**** Data under study ****

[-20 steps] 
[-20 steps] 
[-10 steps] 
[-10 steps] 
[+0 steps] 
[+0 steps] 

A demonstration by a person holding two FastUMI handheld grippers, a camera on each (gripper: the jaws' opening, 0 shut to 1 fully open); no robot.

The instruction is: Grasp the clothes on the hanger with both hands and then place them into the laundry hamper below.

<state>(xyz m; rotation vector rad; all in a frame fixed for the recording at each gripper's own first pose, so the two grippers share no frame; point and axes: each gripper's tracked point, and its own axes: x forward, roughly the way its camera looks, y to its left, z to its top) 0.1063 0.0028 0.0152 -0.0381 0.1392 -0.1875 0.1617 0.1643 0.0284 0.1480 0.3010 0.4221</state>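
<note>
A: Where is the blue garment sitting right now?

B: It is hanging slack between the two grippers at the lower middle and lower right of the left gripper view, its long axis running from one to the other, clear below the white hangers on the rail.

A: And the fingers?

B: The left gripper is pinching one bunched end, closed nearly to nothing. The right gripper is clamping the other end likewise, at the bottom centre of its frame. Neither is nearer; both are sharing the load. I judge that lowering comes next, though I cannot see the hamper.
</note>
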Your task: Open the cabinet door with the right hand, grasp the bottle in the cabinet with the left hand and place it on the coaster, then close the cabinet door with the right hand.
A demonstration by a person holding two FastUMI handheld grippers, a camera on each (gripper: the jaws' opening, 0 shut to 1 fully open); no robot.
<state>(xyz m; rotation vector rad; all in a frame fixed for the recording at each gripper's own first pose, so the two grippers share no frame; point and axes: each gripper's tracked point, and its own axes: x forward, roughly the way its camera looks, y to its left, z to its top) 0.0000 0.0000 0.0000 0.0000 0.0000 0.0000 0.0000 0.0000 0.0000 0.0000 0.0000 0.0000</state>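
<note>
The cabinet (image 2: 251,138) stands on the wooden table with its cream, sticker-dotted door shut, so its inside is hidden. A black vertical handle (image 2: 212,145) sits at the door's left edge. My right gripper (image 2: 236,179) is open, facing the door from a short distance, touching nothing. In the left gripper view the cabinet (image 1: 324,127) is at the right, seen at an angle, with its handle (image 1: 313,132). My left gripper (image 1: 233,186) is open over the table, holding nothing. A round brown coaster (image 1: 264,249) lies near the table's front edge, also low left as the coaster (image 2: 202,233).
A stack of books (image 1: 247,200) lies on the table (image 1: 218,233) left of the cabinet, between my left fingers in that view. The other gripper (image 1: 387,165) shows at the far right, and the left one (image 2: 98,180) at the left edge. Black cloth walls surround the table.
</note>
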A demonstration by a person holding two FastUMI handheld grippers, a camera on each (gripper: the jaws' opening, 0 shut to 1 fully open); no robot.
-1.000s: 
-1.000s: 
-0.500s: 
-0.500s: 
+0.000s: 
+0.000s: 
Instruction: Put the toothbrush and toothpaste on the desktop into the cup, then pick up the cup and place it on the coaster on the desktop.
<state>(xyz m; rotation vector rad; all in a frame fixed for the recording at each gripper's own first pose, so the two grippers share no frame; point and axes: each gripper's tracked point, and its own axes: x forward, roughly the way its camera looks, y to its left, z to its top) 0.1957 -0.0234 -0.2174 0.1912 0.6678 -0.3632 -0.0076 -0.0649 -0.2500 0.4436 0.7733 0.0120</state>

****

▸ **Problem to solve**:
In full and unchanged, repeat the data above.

▸ **Result**:
[-20 steps] 
[-20 steps] 
[-10 steps] 
[-10 steps] 
[+0 steps] 
[+0 steps] 

A demonstration by a person holding two FastUMI handheld grippers, a camera on each (gripper: the jaws' opening, 0 shut to 1 fully open); no robot.

The instruction is: Grasp the clothes on the hanger with both hands and then place them into the laundry hamper below.

<state>(xyz m; rotation vector rad; all in a frame fixed for the recording at each gripper's own first pose, so the two grippers share no frame; point and axes: each gripper's tracked point, and its own axes: x forward, roughly the way its camera looks, y to its left, z to its top) 0.1063 0.0028 0.0152 -0.0381 0.1392 -0.1875 0.1617 0.1643 0.0284 0.1480 0.3010 0.4221</state>
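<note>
A: Where is the blue garment sitting right now?

B: It is hanging slack between the two grippers at the lower middle and lower right of the left gripper view, its long axis running from one to the other, clear below the white hangers on the rail.

A: And the fingers?

B: The left gripper is pinching one bunched end, closed nearly to nothing. The right gripper is clamping the other end likewise, at the bottom centre of its frame. Neither is nearer; both are sharing the load. I judge that lowering comes next, though I cannot see the hamper.
</note>
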Your task: Open the cabinet door with the right hand, grasp the bottle in the cabinet with the left hand and place it on the coaster, then close the cabinet door with the right hand.
A demonstration by a person holding two FastUMI handheld grippers, a camera on each (gripper: the jaws' opening, 0 shut to 1 fully open); no robot.
<state>(xyz m; rotation vector rad; all in a frame fixed for the recording at each gripper's own first pose, so the two grippers share no frame; point and axes: each gripper's tracked point, and its own axes: x forward, roughly the way its camera looks, y to its left, z to its top) 0.0000 0.0000 0.0000 0.0000 0.0000 0.0000 0.0000 0.0000 0.0000 0.0000 0.0000 0.0000</state>
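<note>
The cabinet (image 2: 251,138) stands on the wooden table with its cream, sticker-dotted door shut, so its inside is hidden. A black vertical handle (image 2: 212,145) sits at the door's left edge. My right gripper (image 2: 236,179) is open, facing the door from a short distance, touching nothing. In the left gripper view the cabinet (image 1: 324,127) is at the right, seen at an angle, with its handle (image 1: 313,132). My left gripper (image 1: 233,186) is open over the table, holding nothing. A round brown coaster (image 1: 264,249) lies near the table's front edge, also low left as the coaster (image 2: 202,233).
A stack of books (image 1: 247,200) lies on the table (image 1: 218,233) left of the cabinet, between my left fingers in that view. The other gripper (image 1: 387,165) shows at the far right, and the left one (image 2: 98,180) at the left edge. Black cloth walls surround the table.
</note>
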A demonstration by a person holding two FastUMI handheld grippers, a camera on each (gripper: the jaws' opening, 0 shut to 1 fully open); no robot.
-1.000s: 
-1.000s: 
-0.500s: 
-0.500s: 
+0.000s: 
+0.000s: 
Instruction: Put the toothbrush and toothpaste on the desktop into the cup, then pick up the cup and place it on the coaster on the desktop.
<state>(xyz m; rotation vector rad; all in a frame fixed for the recording at each gripper's own first pose, so the two grippers share no frame; point and axes: each gripper's tracked point, and its own axes: x forward, roughly the way its camera looks, y to its left, z to its top) 0.1957 -0.0234 -0.2174 0.1912 0.6678 -0.3632 -0.0076 -0.0649 -0.2500 0.4436 0.7733 0.0120</state>

Besides the given answer, there is nothing more to add.